▶ **Aim of the task**
Pictures within the data are to be left out; everything else must be reproduced exactly.

# # # # # # #

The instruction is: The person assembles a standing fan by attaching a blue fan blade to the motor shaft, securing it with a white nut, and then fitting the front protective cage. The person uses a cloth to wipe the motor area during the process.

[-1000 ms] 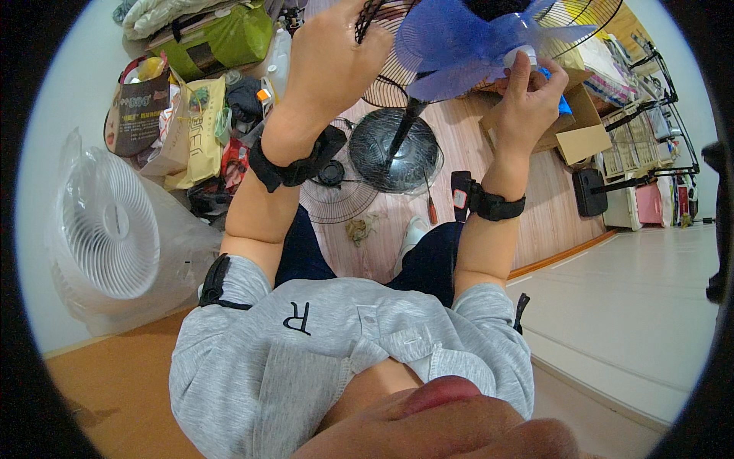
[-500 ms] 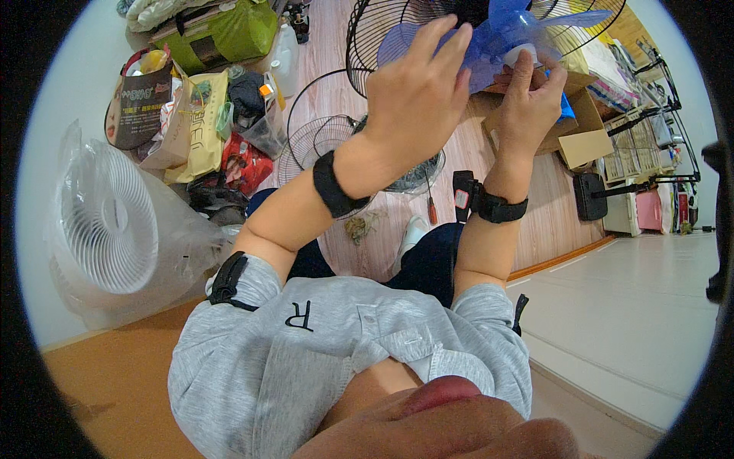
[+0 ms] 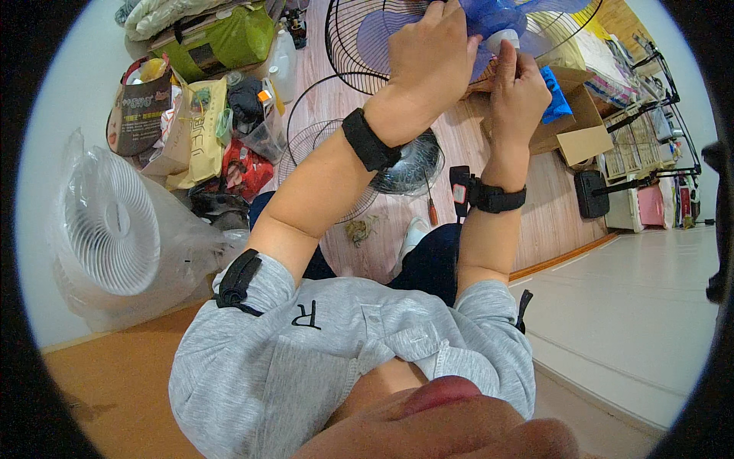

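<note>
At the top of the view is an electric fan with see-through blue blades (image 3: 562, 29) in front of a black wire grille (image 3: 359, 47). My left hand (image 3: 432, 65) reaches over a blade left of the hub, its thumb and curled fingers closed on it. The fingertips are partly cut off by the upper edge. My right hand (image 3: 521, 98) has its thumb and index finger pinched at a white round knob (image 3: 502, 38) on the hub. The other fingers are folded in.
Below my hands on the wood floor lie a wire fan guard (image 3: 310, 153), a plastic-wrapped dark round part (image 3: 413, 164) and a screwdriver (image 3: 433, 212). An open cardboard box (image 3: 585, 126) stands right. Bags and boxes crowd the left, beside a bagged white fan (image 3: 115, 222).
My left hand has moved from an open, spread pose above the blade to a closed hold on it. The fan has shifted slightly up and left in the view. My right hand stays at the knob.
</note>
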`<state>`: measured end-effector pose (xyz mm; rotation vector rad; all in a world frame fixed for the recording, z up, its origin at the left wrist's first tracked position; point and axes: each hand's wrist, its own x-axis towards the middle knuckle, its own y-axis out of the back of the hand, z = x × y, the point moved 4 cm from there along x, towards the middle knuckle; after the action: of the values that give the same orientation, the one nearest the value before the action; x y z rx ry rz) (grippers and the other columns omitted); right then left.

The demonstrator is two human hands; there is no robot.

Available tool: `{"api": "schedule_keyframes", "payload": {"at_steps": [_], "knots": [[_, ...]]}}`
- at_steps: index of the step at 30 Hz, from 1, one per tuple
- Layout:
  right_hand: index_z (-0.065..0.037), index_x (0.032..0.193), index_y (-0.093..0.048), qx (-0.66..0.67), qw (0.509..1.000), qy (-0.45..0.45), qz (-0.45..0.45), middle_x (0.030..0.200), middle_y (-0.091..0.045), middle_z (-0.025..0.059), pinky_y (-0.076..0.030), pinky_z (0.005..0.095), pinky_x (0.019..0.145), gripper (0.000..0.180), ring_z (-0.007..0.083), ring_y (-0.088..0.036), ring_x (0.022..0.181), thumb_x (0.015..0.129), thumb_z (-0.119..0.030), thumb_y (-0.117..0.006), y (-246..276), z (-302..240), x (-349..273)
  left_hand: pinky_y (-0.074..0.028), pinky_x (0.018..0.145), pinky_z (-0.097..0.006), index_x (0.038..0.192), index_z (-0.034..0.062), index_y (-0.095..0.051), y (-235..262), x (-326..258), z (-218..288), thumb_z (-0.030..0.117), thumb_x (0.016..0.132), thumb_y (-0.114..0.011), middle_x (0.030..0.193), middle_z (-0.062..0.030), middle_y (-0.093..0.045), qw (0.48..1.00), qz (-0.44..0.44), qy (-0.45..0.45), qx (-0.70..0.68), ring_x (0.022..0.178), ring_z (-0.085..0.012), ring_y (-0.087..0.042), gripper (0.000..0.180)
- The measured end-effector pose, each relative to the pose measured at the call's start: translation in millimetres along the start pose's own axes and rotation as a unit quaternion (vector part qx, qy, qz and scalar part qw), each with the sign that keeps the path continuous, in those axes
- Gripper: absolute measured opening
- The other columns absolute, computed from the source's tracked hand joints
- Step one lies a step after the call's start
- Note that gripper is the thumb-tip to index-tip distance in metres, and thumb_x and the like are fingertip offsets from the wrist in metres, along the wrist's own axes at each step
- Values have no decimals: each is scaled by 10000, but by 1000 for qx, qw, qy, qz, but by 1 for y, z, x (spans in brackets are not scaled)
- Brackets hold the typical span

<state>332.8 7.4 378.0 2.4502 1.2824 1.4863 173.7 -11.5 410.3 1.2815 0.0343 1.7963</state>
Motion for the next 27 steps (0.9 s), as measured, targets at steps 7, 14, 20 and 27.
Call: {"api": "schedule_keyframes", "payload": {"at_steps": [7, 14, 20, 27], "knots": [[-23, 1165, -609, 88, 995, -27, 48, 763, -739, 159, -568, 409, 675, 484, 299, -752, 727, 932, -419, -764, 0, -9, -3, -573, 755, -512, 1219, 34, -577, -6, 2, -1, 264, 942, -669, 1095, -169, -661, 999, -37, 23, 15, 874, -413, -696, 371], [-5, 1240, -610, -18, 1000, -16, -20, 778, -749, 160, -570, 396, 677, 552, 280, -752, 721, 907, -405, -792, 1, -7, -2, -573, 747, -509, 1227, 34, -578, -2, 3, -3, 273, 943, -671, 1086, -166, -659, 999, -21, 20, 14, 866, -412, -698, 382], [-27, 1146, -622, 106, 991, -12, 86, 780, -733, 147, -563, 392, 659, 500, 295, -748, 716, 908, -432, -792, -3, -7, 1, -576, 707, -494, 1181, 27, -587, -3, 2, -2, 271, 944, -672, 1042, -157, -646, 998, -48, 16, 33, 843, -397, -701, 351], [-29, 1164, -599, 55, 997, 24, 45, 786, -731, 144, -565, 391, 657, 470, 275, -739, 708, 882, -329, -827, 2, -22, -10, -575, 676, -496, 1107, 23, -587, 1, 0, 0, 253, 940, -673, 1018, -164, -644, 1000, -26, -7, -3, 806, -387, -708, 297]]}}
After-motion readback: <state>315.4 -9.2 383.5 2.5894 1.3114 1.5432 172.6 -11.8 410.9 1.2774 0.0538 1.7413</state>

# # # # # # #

▶ **Task solution**
The instruction is: The person assembles a standing fan by attaching a blue fan blade to the motor shaft, securing it with a white nut, and then fitting the front protective cage. The person uses a cloth to wipe the motor area during the process.

[-1000 ms] 
[-500 ms] 
[+0 ms] 

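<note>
At the top of the view is an electric fan with see-through blue blades (image 3: 562, 29) in front of a black wire grille (image 3: 359, 47). My left hand (image 3: 432, 65) reaches over a blade left of the hub, its thumb and curled fingers closed on it. The fingertips are partly cut off by the upper edge. My right hand (image 3: 521, 98) has its thumb and index finger pinched at a white round knob (image 3: 502, 38) on the hub. The other fingers are folded in.
Below my hands on the wood floor lie a wire fan guard (image 3: 310, 153), a plastic-wrapped dark round part (image 3: 413, 164) and a screwdriver (image 3: 433, 212). An open cardboard box (image 3: 585, 126) stands right. Bags and boxes crowd the left, beside a bagged white fan (image 3: 115, 222).
My left hand has moved from an open, spread pose above the blade to a closed hold on it. The fan has shifted slightly up and left in the view. My right hand stays at the knob.
</note>
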`<state>`: measured end-effector pose (xyz mm; rotation vector rad; all in a world frame fixed for the recording, z up, its origin at the left wrist's first tracked position; point and axes: each hand's wrist, its own x-axis towards the middle knuckle, its own y-axis out of the back of the hand, z = x × y, the point moved 4 cm from there along x, towards the middle knuckle; after the action: of the values that give the same orientation, the one nearest the value before the action; x y z rx ry rz) (grippers and the other columns omitted); right then left.

The demonstrator is two human hands; there is no robot.

Available tool: `{"api": "schedule_keyframes", "payload": {"at_steps": [_], "knots": [[_, ...]]}}`
- at_steps: index of the step at 30 Hz, from 1, one per tuple
- Layout:
  right_hand: index_z (-0.065..0.037), index_x (0.032..0.193), index_y (-0.093..0.048), qx (-0.66..0.67), qw (0.509..1.000), qy (-0.45..0.45), qz (-0.45..0.45), middle_x (0.030..0.200), middle_y (-0.091..0.045), middle_z (-0.025..0.059), pinky_y (-0.076..0.030), pinky_z (0.005..0.095), pinky_x (0.019..0.145), gripper (0.000..0.180), ring_z (-0.007..0.083), ring_y (-0.088..0.036), ring_x (0.022..0.181), thumb_x (0.015..0.129), thumb_z (-0.119..0.030), thumb_y (-0.117..0.006), y (-246..276), z (-302..240), x (-349..273)
  left_hand: pinky_y (-0.074..0.028), pinky_x (0.018..0.145), pinky_z (-0.097..0.006), index_x (0.038..0.192), index_z (-0.034..0.062), index_y (-0.095..0.051), y (-235..262), x (-326..258), z (-218..288), thumb_z (-0.030..0.117), thumb_x (0.016..0.132), thumb_y (-0.114..0.011), middle_x (0.030..0.193), middle_z (-0.062..0.030), middle_y (-0.093..0.045), qw (0.48..1.00), qz (-0.44..0.44), qy (-0.45..0.45), qx (-0.70..0.68), ring_x (0.022..0.178), ring_z (-0.085..0.012), ring_y (-0.087..0.042), gripper (0.000..0.180)
- The measured end-effector pose, each relative to the pose measured at the call's start: translation in millimetres along the start pose's own axes and rotation as a unit quaternion (vector part qx, qy, qz and scalar part qw), each with the sign that keeps the path continuous, in those axes
- Gripper: absolute measured opening
- The other columns absolute, computed from the source's tracked hand joints
- Step one lies a step after the call's start
- Note that gripper is the thumb-tip to index-tip distance in metres, and thumb_x and the like are fingertip offsets from the wrist in metres, along the wrist's own axes at each step
- Values have no decimals: each is scaled by 10000, but by 1000 for qx, qw, qy, qz, but by 1 for y, z, x (spans in brackets are not scaled)
- Brackets hold the typical span

<state>332.8 7.4 378.0 2.4502 1.2824 1.4863 173.7 -11.5 410.3 1.2815 0.0343 1.7963</state>
Motion for the next 27 steps (0.9 s), as measured, targets at steps 7, 14, 20 and 27.
Call: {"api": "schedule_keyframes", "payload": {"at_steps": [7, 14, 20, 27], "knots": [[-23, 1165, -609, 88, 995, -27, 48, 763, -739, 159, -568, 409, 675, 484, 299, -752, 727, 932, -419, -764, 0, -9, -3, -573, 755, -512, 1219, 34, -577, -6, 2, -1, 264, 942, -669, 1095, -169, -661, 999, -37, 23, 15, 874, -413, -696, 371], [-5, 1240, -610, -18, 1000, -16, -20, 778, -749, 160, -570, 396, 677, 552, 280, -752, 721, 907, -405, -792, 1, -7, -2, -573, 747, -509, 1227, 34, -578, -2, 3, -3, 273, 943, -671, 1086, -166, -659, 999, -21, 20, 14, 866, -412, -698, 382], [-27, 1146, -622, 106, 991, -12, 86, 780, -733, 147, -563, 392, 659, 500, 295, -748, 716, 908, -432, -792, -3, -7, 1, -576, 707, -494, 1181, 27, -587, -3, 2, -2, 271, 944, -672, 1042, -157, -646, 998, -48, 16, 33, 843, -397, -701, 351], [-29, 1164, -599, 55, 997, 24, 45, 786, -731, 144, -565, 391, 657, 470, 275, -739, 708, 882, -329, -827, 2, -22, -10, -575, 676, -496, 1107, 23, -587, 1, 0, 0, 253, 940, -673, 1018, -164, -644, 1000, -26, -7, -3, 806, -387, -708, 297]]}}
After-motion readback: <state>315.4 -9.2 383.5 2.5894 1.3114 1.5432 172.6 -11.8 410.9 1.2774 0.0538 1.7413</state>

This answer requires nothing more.